*Task requirements*. Output the material exactly, with every line intact.

*Provided material*.

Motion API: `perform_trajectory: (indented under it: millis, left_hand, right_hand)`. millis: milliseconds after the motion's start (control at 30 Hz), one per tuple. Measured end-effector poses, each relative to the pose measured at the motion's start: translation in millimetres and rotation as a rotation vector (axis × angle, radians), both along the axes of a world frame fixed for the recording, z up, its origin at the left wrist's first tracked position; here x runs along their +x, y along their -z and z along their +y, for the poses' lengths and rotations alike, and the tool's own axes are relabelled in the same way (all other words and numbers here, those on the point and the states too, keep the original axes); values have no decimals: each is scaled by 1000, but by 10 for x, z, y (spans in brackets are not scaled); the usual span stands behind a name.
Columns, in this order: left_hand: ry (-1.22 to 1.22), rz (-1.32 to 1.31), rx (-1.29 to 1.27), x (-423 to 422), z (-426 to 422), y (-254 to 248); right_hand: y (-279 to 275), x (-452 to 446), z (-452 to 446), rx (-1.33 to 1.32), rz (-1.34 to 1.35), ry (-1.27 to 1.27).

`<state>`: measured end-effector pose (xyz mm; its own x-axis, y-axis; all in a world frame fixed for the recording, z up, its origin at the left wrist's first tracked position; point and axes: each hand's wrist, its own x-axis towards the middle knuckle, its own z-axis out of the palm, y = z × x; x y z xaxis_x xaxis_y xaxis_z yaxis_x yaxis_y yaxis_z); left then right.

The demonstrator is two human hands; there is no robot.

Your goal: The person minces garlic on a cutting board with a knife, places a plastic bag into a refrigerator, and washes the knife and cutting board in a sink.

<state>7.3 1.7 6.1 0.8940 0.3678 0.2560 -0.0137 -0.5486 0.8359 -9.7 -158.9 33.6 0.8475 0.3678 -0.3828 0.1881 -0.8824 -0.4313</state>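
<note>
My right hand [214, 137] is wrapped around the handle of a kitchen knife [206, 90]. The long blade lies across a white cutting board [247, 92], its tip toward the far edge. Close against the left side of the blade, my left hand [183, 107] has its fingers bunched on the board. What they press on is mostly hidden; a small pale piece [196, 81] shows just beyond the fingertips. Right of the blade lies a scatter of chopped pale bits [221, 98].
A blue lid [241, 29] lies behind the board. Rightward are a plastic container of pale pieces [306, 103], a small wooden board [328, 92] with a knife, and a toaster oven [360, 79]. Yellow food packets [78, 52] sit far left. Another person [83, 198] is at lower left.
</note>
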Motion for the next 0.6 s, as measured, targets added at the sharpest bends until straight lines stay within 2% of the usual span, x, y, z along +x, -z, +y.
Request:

*Exercise solution*.
Motion API: `perform_trajectory: (indented under it: millis, left_hand, right_hand)`. millis: milliseconds after the motion's start (control at 30 Hz), one per tuple. Measured end-effector poses, each relative to the pose measured at the motion's start: translation in millimetres and rotation as a rotation vector (axis × angle, radians), both along the axes of a world frame fixed for the recording, z up, its origin at the left wrist's first tracked position; here x runs along their +x, y along their -z and z along their +y, for the poses' lengths and rotations alike, and the tool's own axes are relabelled in the same way (all other words and numbers here, those on the point and the states too, keep the original axes); values have no decimals: each is scaled by 1000, but by 10 for x, z, y (spans in brackets are not scaled); the usual span stands behind a name.
Columns, in this order: left_hand: ry (-1.22 to 1.22), rz (-1.32 to 1.31), rx (-1.29 to 1.27), x (-423 to 422), z (-426 to 422), y (-254 to 248); right_hand: y (-279 to 275), x (-452 to 446), z (-452 to 446), rx (-1.33 to 1.32), rz (-1.34 to 1.35), ry (-1.27 to 1.27).

`<state>`: measured end-effector pose (xyz mm; its own x-axis, y-axis; all in a world frame fixed for the recording, z up, its origin at the left wrist's first tracked position; point and axes: each hand's wrist, its own x-axis towards the middle knuckle, its own z-axis out of the palm, y = z × x; x y z xaxis_x xaxis_y xaxis_z yaxis_x yaxis_y yaxis_z); left then right.

The demonstrator is two human hands; there is no robot.

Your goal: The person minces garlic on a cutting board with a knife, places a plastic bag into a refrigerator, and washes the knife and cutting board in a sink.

<state>7.3 1.7 6.1 0.8940 0.3678 0.2560 -0.0137 -0.5486 0.8359 -9.7 -158.9 33.6 0.8475 0.3678 -0.3828 0.1881 -0.8824 -0.4313</state>
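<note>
My right hand [214, 137] is wrapped around the handle of a kitchen knife [206, 90]. The long blade lies across a white cutting board [247, 92], its tip toward the far edge. Close against the left side of the blade, my left hand [183, 107] has its fingers bunched on the board. What they press on is mostly hidden; a small pale piece [196, 81] shows just beyond the fingertips. Right of the blade lies a scatter of chopped pale bits [221, 98].
A blue lid [241, 29] lies behind the board. Rightward are a plastic container of pale pieces [306, 103], a small wooden board [328, 92] with a knife, and a toaster oven [360, 79]. Yellow food packets [78, 52] sit far left. Another person [83, 198] is at lower left.
</note>
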Motion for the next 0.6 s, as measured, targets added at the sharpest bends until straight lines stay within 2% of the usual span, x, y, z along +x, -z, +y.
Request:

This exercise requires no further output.